DIRECTIONS:
A faithful transcript of all the lines below, with no pictures, is the goal here.

THE DATA:
═══

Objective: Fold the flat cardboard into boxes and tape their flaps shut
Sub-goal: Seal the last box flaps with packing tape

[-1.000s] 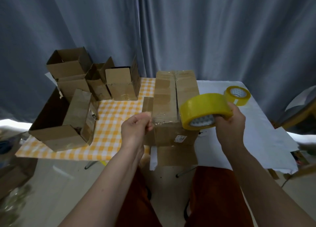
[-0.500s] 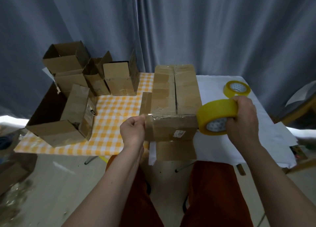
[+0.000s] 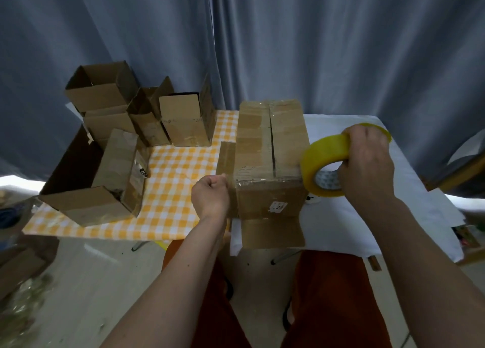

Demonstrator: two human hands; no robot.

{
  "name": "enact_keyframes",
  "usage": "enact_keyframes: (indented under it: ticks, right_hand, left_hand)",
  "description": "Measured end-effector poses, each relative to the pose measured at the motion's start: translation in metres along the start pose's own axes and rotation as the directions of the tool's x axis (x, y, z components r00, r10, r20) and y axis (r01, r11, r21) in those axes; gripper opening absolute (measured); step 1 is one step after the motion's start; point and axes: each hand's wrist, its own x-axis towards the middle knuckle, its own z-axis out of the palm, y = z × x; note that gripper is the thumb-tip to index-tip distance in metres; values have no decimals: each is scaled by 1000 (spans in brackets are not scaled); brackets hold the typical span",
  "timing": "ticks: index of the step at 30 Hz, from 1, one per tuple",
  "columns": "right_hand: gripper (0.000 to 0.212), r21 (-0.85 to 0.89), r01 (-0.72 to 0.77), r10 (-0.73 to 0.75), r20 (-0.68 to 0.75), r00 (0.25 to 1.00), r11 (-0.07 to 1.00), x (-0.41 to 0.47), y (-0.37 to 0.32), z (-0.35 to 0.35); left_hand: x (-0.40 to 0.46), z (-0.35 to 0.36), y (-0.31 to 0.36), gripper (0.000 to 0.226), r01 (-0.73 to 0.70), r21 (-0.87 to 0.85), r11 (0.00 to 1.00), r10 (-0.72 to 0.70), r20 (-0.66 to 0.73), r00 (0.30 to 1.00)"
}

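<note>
Dim, soft indoor light, bright patches blown out at both side edges, wide-angle bending, slight overall softness.

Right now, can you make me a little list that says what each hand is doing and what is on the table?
left hand: fist at the near left corner of the big box, seemingly pinching the tape's end
right hand: grips the yellow tape roll
big box: top flaps closed, seam showing down the middle
smaller boxes: open, grouped at the back left
long box: open, at the table's left edge
checked cloth: orange and white, under the boxes
white cloth: on the table's right side
</note>
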Motion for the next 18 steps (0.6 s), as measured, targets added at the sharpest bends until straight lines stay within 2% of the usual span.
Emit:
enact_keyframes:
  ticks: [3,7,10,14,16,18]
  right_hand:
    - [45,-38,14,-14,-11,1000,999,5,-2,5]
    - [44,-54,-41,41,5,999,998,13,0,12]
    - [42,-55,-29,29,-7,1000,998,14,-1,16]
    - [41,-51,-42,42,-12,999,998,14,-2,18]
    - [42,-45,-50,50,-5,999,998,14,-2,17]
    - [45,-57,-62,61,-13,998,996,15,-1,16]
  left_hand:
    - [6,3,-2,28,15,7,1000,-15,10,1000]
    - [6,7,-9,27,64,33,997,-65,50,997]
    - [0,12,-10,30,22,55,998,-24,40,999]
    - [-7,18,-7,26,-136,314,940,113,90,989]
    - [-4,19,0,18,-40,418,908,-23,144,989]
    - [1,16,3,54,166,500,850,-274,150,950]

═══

RESULT OF THIS TASK:
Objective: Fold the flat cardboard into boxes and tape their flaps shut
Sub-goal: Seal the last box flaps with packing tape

[-1.000s] 
[-0.500s] 
[+0.000s] 

Demonstrator: two human hands; no robot.

{
  "name": "enact_keyframes",
  "usage": "enact_keyframes: (indented under it: ticks, right_hand, left_hand)",
  "description": "Measured end-effector poses, each relative to the pose measured at the motion's start: translation in metres along the start pose's own axes and rotation as the directions of the tool's x axis (x, y, z components r00, r10, r20) and y axis (r01, r11, r21) in those axes; gripper opening absolute (measured); step 1 is one step after the motion's start; point and axes: each hand's wrist, its own x-axis towards the middle knuckle, its own z-axis out of the palm, y = z × x; note that gripper is the thumb-tip to index-tip distance in metres; values have no decimals: each is scaled by 1000 (spans in brackets are not scaled); brackets hold the typical span",
  "timing": "ticks: index of the step at 30 Hz, from 1, one per tuple",
  "columns": "right_hand: gripper (0.000 to 0.212), r21 (-0.85 to 0.89), r01 (-0.72 to 0.77), r10 (-0.73 to 0.75), r20 (-0.68 to 0.75), r00 (0.25 to 1.00), r11 (-0.07 to 1.00), x (-0.41 to 0.47), y (-0.37 to 0.32), z (-0.35 to 0.35); left_hand: x (-0.40 to 0.46), z (-0.35 to 0.36), y (-0.31 to 0.36), gripper (0.000 to 0.226), r01 (-0.73 to 0.70), r21 (-0.87 to 0.85), r11 (0.00 to 1.00), r10 (-0.72 to 0.70), r20 (-0.66 to 0.73), r00 (0.30 to 1.00)"
}

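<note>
Dim, soft indoor light, bright patches blown out at both side edges, wide-angle bending, slight overall softness.

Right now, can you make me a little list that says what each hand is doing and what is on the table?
left hand: fist at the near left corner of the big box, seemingly pinching the tape's end
right hand: grips the yellow tape roll
big box: top flaps closed, seam showing down the middle
smaller boxes: open, grouped at the back left
long box: open, at the table's left edge
checked cloth: orange and white, under the boxes
white cloth: on the table's right side
</note>
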Motion for the next 18 steps (0.6 s), as measured, targets added at the sharpest bends until straight lines stay within 2% of the usual span.
Emit:
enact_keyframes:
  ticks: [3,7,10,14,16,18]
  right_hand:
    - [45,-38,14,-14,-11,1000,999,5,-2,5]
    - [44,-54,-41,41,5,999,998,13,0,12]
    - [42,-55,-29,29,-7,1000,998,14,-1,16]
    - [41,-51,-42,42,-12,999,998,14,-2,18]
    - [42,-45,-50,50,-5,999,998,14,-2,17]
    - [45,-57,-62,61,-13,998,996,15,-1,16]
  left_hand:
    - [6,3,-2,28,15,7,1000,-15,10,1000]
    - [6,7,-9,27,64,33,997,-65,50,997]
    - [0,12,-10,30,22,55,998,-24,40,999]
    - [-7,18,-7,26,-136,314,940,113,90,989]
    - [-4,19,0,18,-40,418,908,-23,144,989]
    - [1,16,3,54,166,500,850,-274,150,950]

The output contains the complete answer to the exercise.